The FDA has assigned an action date of Sept. 23, 2023. If approved, this would be the first frontline treatment advancement in decades for patients with advanced or recurrent endometrial cancer.
The FDA has accepted GSK’s supplemental biologics license application (sBLA) for Jemperli (dostarlimab). The application seeks approval of Jemperli in combination with chemotherapy for the treatment of adult patients with primary advanced or recurrent endometrial cancer. It would be indicated for patients with mismatch repair deficient (dMMR)/microsatellite instability-high (MSI-H). If approved, this would be the first frontline treatment advancement in decades for patients with primary advanced or recurrent endometrial cancer.
The FDA granted priority review for this application and assigned a Prescription Drug User Fee Act action date of Sept. 23, 2023.
“Long-term outcomes for patients with primary advanced or recurrent endometrial cancer remain poor, and there is an urgent need to evolve the current standard of care, which is platinum-based chemotherapy,” Hesham Abdullah, senior vice president, global head of oncology development at GSK, said in a press release.

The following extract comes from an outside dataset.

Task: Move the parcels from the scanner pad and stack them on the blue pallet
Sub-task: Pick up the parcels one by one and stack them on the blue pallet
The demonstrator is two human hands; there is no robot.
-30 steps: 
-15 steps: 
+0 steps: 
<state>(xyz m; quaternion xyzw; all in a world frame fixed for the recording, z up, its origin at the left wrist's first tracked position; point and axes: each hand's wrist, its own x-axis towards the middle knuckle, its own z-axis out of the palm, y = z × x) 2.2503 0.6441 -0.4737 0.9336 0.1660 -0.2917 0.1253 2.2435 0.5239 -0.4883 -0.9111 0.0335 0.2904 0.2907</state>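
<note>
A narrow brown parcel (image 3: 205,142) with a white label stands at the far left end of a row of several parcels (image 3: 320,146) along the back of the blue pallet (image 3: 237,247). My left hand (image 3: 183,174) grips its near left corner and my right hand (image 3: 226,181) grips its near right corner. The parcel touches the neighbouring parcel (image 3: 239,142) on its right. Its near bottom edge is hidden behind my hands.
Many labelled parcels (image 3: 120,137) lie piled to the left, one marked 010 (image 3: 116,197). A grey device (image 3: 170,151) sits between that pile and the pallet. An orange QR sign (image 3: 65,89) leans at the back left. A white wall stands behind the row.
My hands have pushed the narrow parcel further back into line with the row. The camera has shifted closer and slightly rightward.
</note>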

In February, Jemperli was granted full approved as monotherapy in dMMR recurrent or advanced endometrial cancer that has progressed on or following a prior platinum-containing regimen. The price of Jemperli is about $11,540 per 500 mg/10 mL vial, which is initially given once every three weeks for four doses, according to Drugs.com. GSK offers co-pay assistance of up of $26,000 for patients with commercial insurance.

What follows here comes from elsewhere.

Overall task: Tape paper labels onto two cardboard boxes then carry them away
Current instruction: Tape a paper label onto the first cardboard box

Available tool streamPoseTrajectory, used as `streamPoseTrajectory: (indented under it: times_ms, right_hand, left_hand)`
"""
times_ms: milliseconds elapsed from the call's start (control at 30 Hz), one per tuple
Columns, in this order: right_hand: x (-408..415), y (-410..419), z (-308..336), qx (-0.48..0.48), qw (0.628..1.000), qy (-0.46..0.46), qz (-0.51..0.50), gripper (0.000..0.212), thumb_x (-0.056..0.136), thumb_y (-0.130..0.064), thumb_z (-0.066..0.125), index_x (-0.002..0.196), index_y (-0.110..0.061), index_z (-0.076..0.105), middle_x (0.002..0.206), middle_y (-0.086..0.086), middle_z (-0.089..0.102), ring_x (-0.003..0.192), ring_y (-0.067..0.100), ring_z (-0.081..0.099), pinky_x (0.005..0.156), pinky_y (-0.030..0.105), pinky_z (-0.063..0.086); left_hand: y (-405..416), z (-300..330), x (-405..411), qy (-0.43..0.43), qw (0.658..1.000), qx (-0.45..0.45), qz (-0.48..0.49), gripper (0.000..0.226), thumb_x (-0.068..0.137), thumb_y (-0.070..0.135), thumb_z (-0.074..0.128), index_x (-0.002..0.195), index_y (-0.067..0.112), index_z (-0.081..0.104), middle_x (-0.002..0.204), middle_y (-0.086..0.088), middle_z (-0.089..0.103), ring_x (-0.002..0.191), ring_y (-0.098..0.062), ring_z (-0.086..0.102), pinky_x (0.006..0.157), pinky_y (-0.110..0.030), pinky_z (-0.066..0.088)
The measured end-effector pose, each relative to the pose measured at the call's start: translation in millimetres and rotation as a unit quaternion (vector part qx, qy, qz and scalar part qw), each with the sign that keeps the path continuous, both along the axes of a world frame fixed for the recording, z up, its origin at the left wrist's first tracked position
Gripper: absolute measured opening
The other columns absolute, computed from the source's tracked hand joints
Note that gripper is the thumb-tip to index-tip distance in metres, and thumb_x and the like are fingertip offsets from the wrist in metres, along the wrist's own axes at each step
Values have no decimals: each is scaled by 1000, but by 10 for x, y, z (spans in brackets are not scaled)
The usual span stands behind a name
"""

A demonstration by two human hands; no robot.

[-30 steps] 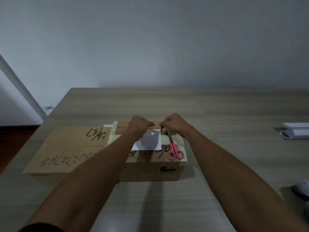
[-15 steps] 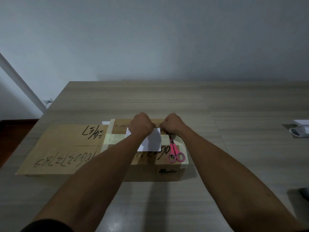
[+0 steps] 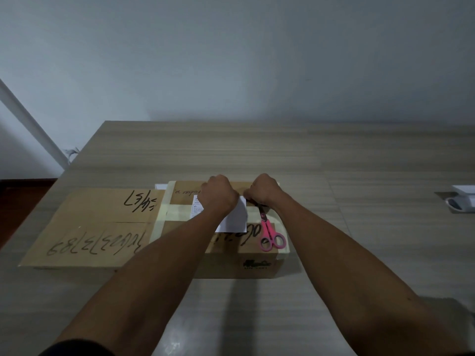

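Nearest the camera, two bare forearms reached out over the wooden bench (image 3: 257,312) toward the boxes. The smaller cardboard box (image 3: 257,263) sat straight ahead, taped shut with pale tape, touching or just beside the larger flat box (image 3: 97,227) on its left, which bore black handwritten marks. Pink-handled scissors (image 3: 270,232) lay on the smaller box's lid, to the right of the white paper label (image 3: 232,219).

The label lay flat on that lid. The left hand (image 3: 219,195) was curled into a fist over the label's upper part, and the right hand (image 3: 262,191) was curled at its upper right corner. Both looked to be pressing or pinching along the top edge, probably laying tape, though no tape strip could be made out, so whether either held anything could not be told.

The label was thin and light; it would likely shift or curl unless pinned flat while tape went on, and was best held at its edges. The boxes looked stiff but plain-sided, so carrying should mean gripping under the bottom edges, after taking the scissors off.

Farther right, a white object (image 3: 462,199) sat at the bench's edge, in front of a bare wall.
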State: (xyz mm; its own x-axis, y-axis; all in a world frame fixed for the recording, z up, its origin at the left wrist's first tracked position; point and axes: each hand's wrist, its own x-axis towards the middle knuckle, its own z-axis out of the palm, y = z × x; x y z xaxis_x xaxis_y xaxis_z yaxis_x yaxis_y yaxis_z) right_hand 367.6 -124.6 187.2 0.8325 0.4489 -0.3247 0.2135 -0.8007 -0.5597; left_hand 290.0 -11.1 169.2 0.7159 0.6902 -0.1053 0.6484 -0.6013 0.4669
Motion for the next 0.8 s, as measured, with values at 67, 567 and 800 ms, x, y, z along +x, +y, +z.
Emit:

Endometrial cancer is the most common gynecologic cancer globally, with about 417,000 new cases reported each year worldwide. About 15% to 20% of patients with endometrial cancer will be diagnosed with advanced disease at the time of diagnosis.
The supplemental application is based on the interim analysis results from Part 1 of the RUBY/ENGOT-EN6/GOG3031/NSGO phase 3 trial. The trial met its primary endpoint of investigator-assessed progression-free survival (PFS). Results were published in the New England Journal of Medicine in March 2023. At a median follow-up of 24.8 months, the addition of Jemperli to carboplatin and paclitaxel reduced the risk of disease progression or death by 72%. The overall survival rate with Jemperli was 83.3% at 24 months.
Jemperli has also been granted accelerated approval for patients with dMMR recurrent or advanced solid tumors that have progressed on or following prior treatment.